What scary black-and-white movie, involving bleeding portraits and howling black dogs, did I see back in the '60s?

This has been driving me crazy for years, and and even my biggest movie geek friends have been unable to come up with any possibilities. I saw this movie on TV in the early sixties, when I was five or so. I think it was a showing of an old film on some kind of horror theater or something. The movie in question was in black-and-white and took place, as I recall, in a big dark scary English house --you know, the kind with massive wood paneled walls and giant staircases. The look and feel of it makes me think that it was a 1940s film. I seem to remember British accents, or at least faux British accents.

The scene I remember most clearly involves a portrait that shows a seated man with a large, black dog on each side of him. The dogs look like big black Great Danes. At one point, someone throws a dart or a knife at the portrait, and it bleeds. At another time, the dog in the portrait begins to howl, scaring the hell out of a man who is looking at it.

If anyone could shed some light on this, it would make me very happy. I have Googled it to the nth degree and have never come up with anything.

Oh, and I am pretty sure that it's not "The Hound of the Baskervilles".
posted by OolooKitty to Media & Arts (12 answers total) 1 user marked this as a favorite
 
Boy, it sure sounds like Manos, The Hands of Fate based on the portrait description. But the type of house isn't right.
posted by Fuzzy Skinner at 8:43 PM on March 23, 2009


A clip.
posted by Fuzzy Skinner at 8:45 PM on March 23, 2009


I don't know, but Find That Horror Film may be able to help you if Metafilter cannot.

Sample question:

There is a shot of an isolated road out in the wilderness at night. Suddenly, a truck drives up and stops in the middle of the road. A few moments later, the truck slowly transforms into a house. The narrator says, "A truck, that turns into a house," as the truck begins to transform into the house. Once the transformation is complete, the full moon rises and the howling of wolves is heard.
posted by turgid dahlia at 8:49 PM on March 23, 2009


Response by poster: Yeah, definitely not MANOS, although I enjoyed the clip! And that portrait is similar, though the one in the movie I remember is more of a formal English-type family portrait.

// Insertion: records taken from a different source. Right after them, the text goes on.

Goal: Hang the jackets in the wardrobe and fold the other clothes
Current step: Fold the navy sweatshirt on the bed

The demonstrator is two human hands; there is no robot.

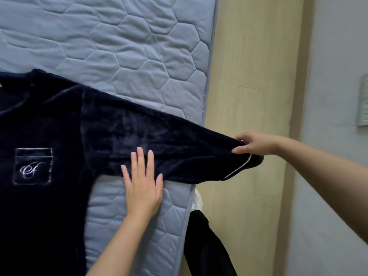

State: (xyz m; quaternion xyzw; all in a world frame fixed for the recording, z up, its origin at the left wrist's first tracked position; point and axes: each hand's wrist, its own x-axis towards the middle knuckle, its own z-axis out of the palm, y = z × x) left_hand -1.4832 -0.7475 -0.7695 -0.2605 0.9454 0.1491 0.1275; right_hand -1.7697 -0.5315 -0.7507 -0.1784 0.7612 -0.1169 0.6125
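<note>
A dark navy top of soft, plush cloth lies flat on a quilted light-blue mattress, with its front side up. On the chest there is a pocket with pale piping and an embroidered curly letter. One sleeve is stretched out to the side across the mattress, and its end reaches past the mattress edge.

The left hand lies flat with the palm down. Its fingers are straight and a little spread, and it holds nothing. The fingertips press on the lower edge of the sleeve, while the palm rests on the bare mattress just below it.

The right hand is beyond the mattress edge. It pinches the end of the sleeve from above, the thumb and the fingers closed on the cloth, so this part hangs in the air and does not touch the bed. The cuff (it has a thin white line of piping) droops just under this hand.

Beside the lower edge of the mattress a black garment hangs down, and a small bit of white cloth shows above it. To the right there is a beige surface, then a white wall with a white plate on it, cut by the frame border.
</note>
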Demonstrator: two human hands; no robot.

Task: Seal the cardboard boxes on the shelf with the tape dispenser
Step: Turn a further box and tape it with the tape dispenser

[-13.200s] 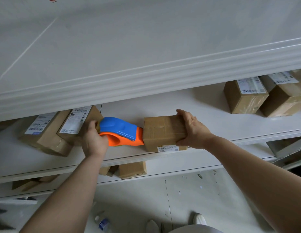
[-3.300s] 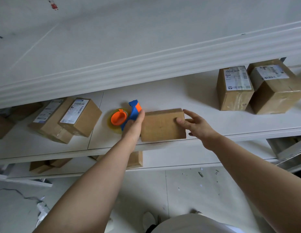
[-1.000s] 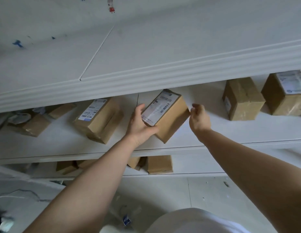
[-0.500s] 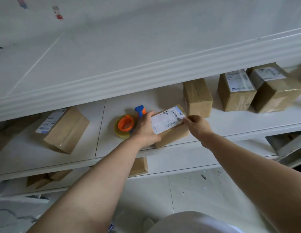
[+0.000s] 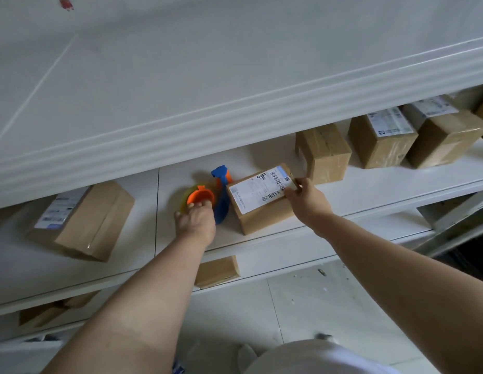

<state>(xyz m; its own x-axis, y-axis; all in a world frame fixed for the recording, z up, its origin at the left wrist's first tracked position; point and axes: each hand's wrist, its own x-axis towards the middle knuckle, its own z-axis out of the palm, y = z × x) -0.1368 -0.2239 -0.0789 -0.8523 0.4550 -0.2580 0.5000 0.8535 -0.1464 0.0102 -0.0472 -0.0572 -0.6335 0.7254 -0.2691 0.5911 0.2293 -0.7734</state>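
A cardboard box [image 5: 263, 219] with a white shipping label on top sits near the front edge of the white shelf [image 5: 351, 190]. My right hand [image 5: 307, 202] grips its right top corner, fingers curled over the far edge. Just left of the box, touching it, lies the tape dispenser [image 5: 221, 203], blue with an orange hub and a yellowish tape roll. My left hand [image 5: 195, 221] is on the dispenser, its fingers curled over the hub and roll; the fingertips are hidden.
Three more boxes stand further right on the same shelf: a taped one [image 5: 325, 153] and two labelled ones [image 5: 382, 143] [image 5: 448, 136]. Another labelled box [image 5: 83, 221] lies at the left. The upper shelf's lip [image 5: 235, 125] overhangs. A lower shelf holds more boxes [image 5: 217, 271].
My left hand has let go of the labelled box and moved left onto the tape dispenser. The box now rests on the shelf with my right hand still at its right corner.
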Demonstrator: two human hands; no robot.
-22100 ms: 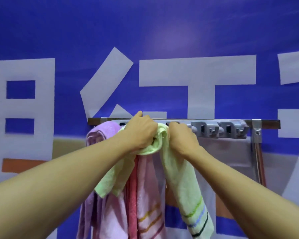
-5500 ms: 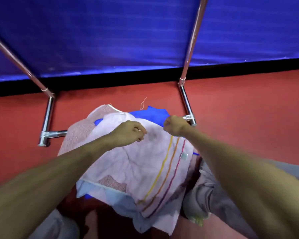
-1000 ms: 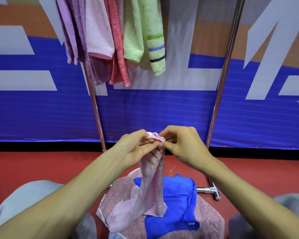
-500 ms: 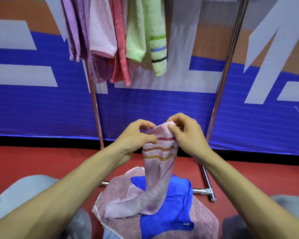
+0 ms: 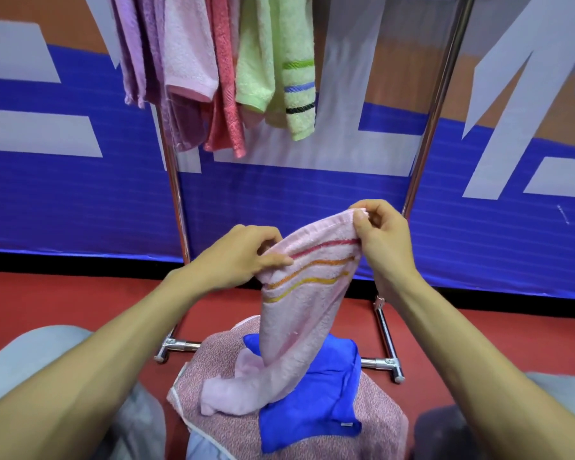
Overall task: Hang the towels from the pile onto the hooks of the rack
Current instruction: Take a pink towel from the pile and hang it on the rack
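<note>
Above the towel pile (image 5: 372, 423), the left hand (image 5: 243, 257) and right hand (image 5: 379, 237) each pinch the pink striped towel's (image 5: 299, 307) top edge.

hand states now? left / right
Left hand: closed, pinching the pink striped towel at its left top edge.
Right hand: closed, pinching the same towel's top right corner.

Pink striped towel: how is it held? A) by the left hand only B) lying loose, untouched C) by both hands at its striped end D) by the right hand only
C: the left hand and right hand both pinch the striped end of the pink striped towel, its other end trailing onto the pile.
</note>
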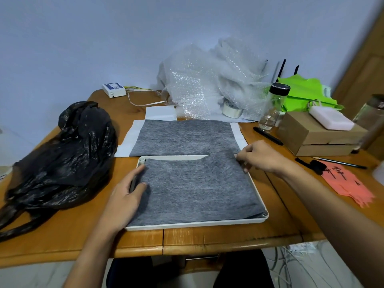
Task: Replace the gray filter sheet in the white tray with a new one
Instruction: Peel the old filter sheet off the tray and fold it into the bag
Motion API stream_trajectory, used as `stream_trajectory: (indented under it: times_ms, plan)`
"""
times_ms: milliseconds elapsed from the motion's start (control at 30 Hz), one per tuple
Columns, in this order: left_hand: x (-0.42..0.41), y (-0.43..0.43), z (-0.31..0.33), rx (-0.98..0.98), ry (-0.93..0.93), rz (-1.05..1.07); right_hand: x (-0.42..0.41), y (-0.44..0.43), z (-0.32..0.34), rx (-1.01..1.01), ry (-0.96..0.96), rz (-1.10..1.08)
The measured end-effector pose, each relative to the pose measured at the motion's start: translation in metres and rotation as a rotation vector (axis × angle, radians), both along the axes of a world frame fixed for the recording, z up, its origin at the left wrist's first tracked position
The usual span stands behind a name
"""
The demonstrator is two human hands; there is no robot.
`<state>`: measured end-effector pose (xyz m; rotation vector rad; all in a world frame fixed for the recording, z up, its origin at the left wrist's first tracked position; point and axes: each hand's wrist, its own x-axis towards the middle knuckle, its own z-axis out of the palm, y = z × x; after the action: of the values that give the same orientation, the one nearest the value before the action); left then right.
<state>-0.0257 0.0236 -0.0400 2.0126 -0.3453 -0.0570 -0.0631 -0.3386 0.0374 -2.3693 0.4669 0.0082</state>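
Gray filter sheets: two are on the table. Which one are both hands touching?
The nearer gray sheet, lying in the white tray. The left hand presses its left edge; the right hand grips its far right corner. The other sheet lies untouched on white paper behind.

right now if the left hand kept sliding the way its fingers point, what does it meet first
Probably the white post at the tray's far-left corner; the left hand points up along the sheet's left edge.

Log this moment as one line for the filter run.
left hand: flat on gray sheet | right hand: pinching far right corner | white tray: sheet inside | second sheet: behind tray
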Motion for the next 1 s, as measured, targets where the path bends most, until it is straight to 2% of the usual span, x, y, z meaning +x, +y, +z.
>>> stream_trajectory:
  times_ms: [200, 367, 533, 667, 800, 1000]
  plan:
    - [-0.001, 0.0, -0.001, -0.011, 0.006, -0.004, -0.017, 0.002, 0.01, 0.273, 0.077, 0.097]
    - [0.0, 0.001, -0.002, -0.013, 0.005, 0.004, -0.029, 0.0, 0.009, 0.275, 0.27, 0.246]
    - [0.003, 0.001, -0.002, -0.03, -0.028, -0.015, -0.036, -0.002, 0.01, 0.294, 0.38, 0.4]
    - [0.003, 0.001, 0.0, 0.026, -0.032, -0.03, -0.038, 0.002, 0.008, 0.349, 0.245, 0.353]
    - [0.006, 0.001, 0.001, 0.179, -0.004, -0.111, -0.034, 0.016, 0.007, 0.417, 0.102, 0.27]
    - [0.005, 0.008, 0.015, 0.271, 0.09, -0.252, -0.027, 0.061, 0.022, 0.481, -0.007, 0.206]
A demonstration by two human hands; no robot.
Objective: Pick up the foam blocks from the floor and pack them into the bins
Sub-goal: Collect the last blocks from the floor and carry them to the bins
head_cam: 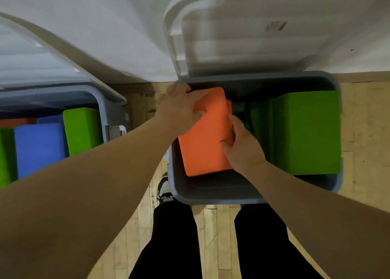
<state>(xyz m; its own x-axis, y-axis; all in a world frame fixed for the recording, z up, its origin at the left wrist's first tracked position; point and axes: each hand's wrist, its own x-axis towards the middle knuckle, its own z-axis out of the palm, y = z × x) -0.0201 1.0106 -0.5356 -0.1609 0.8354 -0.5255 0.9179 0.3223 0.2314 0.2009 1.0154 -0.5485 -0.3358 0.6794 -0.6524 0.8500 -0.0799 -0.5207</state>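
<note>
Fitting an orange foam block (202, 139) into the right bin (211, 195).
Your left hand (181, 107) and right hand (242, 150) grip its edges, squaring it beside green blocks (306, 131).

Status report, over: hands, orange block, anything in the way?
Hands: left hand and right hand both grip orange block. Block in gray bin, left half. Right half holds green blocks, not blocking.
</note>
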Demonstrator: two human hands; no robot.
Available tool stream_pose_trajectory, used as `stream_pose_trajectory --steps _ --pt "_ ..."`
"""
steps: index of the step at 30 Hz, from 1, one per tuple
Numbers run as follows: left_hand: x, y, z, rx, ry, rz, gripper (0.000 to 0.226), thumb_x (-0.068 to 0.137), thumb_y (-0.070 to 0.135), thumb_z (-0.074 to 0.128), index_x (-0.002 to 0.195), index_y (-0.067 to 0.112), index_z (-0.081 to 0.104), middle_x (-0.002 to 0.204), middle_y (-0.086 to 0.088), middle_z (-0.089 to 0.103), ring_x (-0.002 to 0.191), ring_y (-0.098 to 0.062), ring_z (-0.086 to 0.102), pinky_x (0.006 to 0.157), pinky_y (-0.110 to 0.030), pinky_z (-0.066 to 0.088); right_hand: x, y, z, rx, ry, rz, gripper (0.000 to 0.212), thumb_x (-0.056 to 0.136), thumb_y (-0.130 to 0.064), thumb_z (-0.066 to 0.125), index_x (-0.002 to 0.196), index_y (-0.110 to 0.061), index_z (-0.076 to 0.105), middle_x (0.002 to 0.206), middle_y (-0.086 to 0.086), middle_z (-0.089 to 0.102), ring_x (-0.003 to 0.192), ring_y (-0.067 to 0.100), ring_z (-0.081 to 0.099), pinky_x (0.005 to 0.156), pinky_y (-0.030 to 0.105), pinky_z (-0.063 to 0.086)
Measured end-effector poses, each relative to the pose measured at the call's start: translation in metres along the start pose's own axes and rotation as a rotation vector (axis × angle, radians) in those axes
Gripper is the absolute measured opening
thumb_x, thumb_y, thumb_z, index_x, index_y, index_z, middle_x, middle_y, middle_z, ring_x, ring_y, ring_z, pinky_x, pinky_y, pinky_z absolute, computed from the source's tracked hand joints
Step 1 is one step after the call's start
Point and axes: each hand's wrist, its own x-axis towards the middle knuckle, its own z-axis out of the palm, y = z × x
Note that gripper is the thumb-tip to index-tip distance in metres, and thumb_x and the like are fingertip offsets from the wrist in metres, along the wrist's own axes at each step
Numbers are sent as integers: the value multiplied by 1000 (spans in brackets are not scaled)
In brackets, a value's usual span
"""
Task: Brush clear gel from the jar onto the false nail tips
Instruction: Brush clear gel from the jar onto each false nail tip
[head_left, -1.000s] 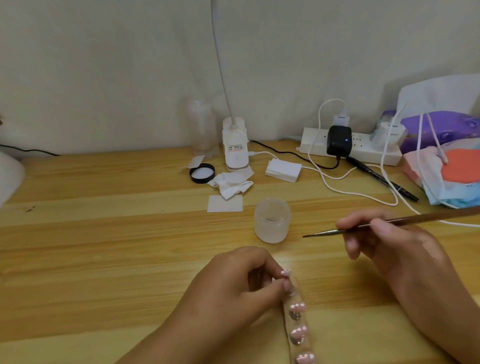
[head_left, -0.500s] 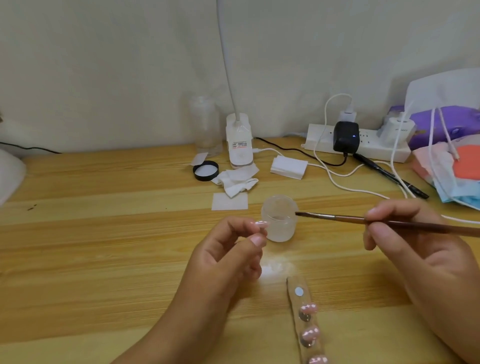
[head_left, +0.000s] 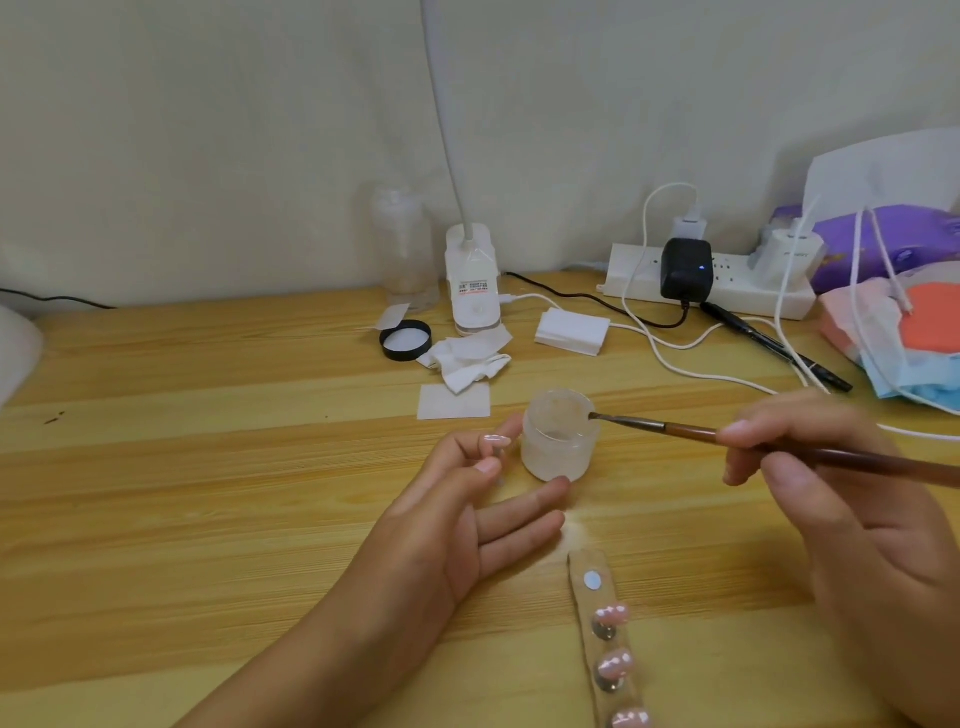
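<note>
An open frosted jar (head_left: 557, 451) of clear gel stands mid-table. My right hand (head_left: 841, 499) grips a brown brush (head_left: 691, 430), and its tip rests at the jar's right rim. My left hand (head_left: 452, 525) lies just left of the jar, pinching one pink false nail tip (head_left: 497, 440) between thumb and index finger, with the other fingers stretched toward the jar's base. A clear strip (head_left: 584, 564) near the front edge carries three more pink tips (head_left: 613, 665); its top spot shows only a white dot.
The jar's black lid (head_left: 406, 340), crumpled wipes (head_left: 467, 364) and a square pad (head_left: 454, 401) lie behind the jar. A lamp base (head_left: 472, 291), a power strip (head_left: 711, 283) with white cables, a black pen (head_left: 779, 348) and masks (head_left: 904, 332) fill the back right.
My left hand lifted one nail tip off the strip's top spot and carried it up beside the jar. The brush moved left until its tip reached the jar's rim.
</note>
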Motion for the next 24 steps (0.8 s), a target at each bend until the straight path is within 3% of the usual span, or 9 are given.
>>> stream_pose_trajectory --steps 4,8,16,24 --pt "1 -2 -2 61 -33 36 15 87 17 52 78 20 64 139 9 56 115 -35 62 95 -40 53 -1 -5 1 -95 -88 -43 24 93 -15 43 103 -23 63 100 -12 58 94 13 56 86 20 42" --pt "1 -6 -1 148 -61 87 5 80 25 60 77 24 64 139 16 54 118 -29 62 96 -33 51 -1 -4 3 -162 -158 -26 21 94 -17 43 103 -18 63 101 -10 58 98 14 57 87 21 43" --pt "-3 -11 -1 278 -103 152 8 84 30 57 88 23 59 143 22 47 124 -21 58 100 -23 46 0 0 5 -199 -223 57 20 96 -26 42 100 -28 62 98 -11 57 95 15 57 84 18 42" --pt "-3 -10 -1 260 -75 159 11 82 33 59 86 23 61 142 20 49 121 -24 60 96 -26 49 1 0 -1 1 -66 50 22 91 -20 39 90 -30 59 90 -11 53 87 13 50 83 17 40"
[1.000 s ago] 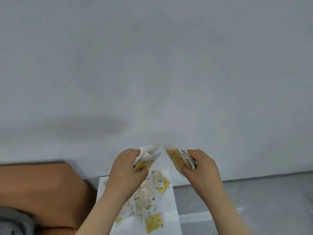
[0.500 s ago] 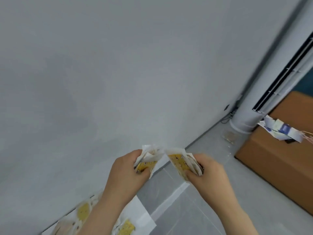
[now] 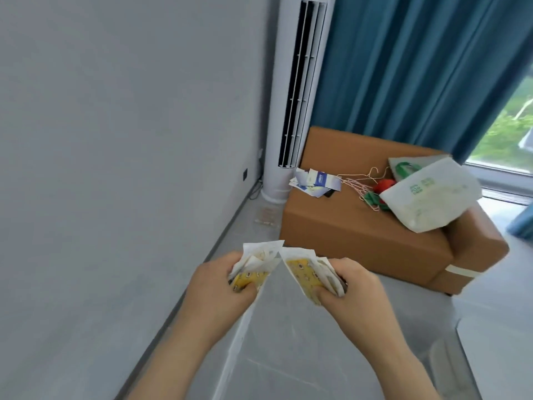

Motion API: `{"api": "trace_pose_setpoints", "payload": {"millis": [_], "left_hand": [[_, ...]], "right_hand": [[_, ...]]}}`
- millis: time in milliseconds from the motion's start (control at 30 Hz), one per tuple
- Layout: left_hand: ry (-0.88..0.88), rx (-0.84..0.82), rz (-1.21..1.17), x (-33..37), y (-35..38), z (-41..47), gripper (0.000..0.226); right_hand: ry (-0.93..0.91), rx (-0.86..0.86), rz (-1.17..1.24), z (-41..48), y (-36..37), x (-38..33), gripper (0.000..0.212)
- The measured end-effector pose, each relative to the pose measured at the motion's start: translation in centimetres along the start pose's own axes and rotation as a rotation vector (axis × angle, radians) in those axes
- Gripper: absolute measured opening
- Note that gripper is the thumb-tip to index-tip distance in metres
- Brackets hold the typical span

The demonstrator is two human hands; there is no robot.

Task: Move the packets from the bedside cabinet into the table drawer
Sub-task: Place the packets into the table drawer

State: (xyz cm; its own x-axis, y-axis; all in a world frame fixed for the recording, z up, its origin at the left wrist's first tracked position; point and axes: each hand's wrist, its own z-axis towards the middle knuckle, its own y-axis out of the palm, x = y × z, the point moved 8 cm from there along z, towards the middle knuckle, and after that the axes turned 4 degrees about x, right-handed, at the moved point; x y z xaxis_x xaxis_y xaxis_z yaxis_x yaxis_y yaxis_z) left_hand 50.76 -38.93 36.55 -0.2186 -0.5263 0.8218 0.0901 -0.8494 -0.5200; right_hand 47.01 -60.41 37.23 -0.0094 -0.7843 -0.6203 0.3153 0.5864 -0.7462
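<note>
Both hands are raised in front of the body, over a pale grey tiled floor (image 3: 288,347).

The left hand (image 3: 219,287) grips a fanned bundle of small white-and-yellow paper packets (image 3: 256,262). Its fingers are curled round the lower end and the thumb is clamped across the yellow print.

The right hand (image 3: 357,290) grips a second bundle of white-and-yellow packets (image 3: 307,272). Its thumb presses on the yellow face and its fingers are wrapped behind.

The two bundles lean toward each other. Their upper corners are just beside one another; I cannot tell whether they touch. All packets in view are in the hands, held in the air near a plain grey wall (image 3: 115,140).

Background:
- A tall white tower air conditioner (image 3: 281,116) with a dark vertical vent stands in the corner.
- A teal-blue curtain (image 3: 403,67) hangs just to the right of it.
- A tan upholstered sofa block (image 3: 346,226) sits on the floor, its left end next to the unit's base.

On the sofa seat:
- A heap of white and blue papers (image 3: 315,181) at the left end.
- Thin pink wire hangers (image 3: 360,183) in the middle.
- A red and green cloth lump (image 3: 380,190), partly under a large white plastic bag with green print (image 3: 429,197) on the right.

A bright window (image 3: 513,125) shows blurred greenery at the right edge.
</note>
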Motion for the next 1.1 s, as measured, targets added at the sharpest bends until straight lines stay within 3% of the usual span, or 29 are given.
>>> {"api": "trace_pose_setpoints", "payload": {"millis": [100, 267, 567, 800, 1100], "left_hand": [[0.036, -0.047, -0.008, 2.9, 5.6, 2.4, 0.024], [0.097, -0.137, 0.009, 6.4, 13.1, 6.8, 0.007], [0.236, -0.330, -0.054, 10.3, 26.1, 19.5, 0.036], [0.305, -0.469, -0.067, 13.3, 34.4, 30.4, 0.024], [0.353, -0.644, -0.052, 16.8, 47.0, 37.7, 0.027]], "right_hand": [[0.037, 0.054, -0.009, 2.1, -3.7, 4.6, 0.016], [0.110, 0.128, -0.018, 5.8, -7.7, 10.9, 0.017], [0.244, 0.240, -0.074, 16.2, -10.9, 20.5, 0.010], [0.369, 0.336, -0.150, 24.7, -13.5, 26.0, 0.009], [0.543, 0.388, -0.125, 30.6, -16.4, 35.9, 0.010]]}}
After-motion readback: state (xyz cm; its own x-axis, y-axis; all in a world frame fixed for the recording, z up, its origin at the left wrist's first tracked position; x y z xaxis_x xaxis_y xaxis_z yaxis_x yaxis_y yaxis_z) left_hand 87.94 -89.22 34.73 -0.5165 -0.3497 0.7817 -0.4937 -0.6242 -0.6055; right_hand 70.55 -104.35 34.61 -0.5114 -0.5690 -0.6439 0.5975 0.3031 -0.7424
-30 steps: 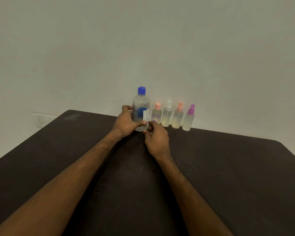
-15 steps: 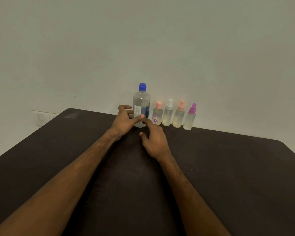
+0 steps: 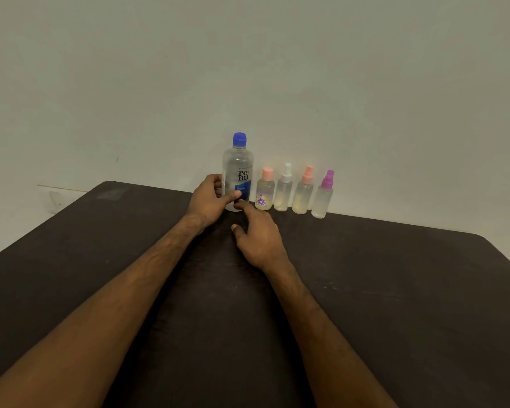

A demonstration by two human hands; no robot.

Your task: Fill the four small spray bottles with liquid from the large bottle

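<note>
A large clear bottle with a blue cap and a blue label stands upright at the far edge of the dark table. My left hand wraps its lower part from the left, thumb across the front. My right hand rests on the table just in front, fingers apart, one fingertip touching the bottle's base. To the right stand four small bottles in a row: a pink-capped one with a flower sticker, a white sprayer, a pink sprayer and a purple sprayer.
A plain pale wall rises right behind the bottles. The table's far left corner is rounded, and its right edge slants down at the right of the view.
The large bottle has been turned so its label faces me. My left hand has closed round it again and my right hand has slid back slightly.
</note>
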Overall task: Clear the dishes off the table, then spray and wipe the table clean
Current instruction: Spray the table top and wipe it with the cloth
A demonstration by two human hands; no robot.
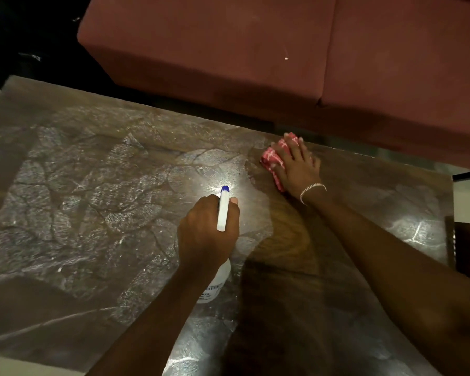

And Find That Horror Film is great, I'll try that, thanks. Just browsing through looking at titles, I found myself having fond memories of "Crowhaven Farm" and "Bad Ronald". Man, I miss the ABC Tuesday Movie of the Week.
posted by OolooKitty at 10:51 PM on March 23, 2009


Oh boy, if it's ...And Now the Screaming Starts, I'll be tickled. I caught this movie in the middle of the night about a year ago and it was so goofy... It's from '73, though, so maybe too late?
posted by penchant at 7:53 AM on March 24, 2009


Response by poster: Yeah, "And Now the Screaming Starts" is too late. I'm pretty sure I'm talking pre-1964 here. That movie looks hilariously awesome, however, and I think I must see it now. So thanks!
posted by OolooKitty at 5:55 PM on March 24, 2009


Does this sound right? It's from a review of "Twice Told Tales" from 1963:

Finally we have "The House of the Seven Gables," which had already been filmed several times at feature length, including once in 1940 with Vincent Price playing a completely different role. Here Vinnie gets to play the heavy - lecherous, greedy, abusive Gerald Pyncheon, who is driven back to his ancestral home after an eighteen-year absence because of gambling debts. He drags his lovely wife Alice (Beverly Garland) along and is confronted with hostility by his bitter sister Hannah (Jacqueline de Wit). Legend has it that there's a hidden vault somewhere on the premises containing millions, which no one has been able to find. The trouble is that the Pyncheon men all have a strange habit of dying in the same exact chair near a bleeding portrait. Hmmm... Richard Denning shows up as descendant of the Maulle family, who have a long-standing feud with the Pyncheon's over some land, and possibly more. Definitely the least successful of these tales, which is a shame because I love both Price and Garland to pieces and was looking forward to seeing them on-screen together. This tries to cram way too much plot into 40 minutes and becomes both dull and ponderous, though it does pick up a bit at the end with a surprising pick-axe to the head murder, a silly reanimated skeleton hand and a model of the home crumbling to the ground.
posted by Evangeline at 9:02 PM on March 24, 2009


Response by poster: I got really excited about the "Twice Told Tales" and went and looked at clips from it... but no, that's not it. I distinctly remember the portrait being of a seated man with a dog at each side, and this portrait looks quite different.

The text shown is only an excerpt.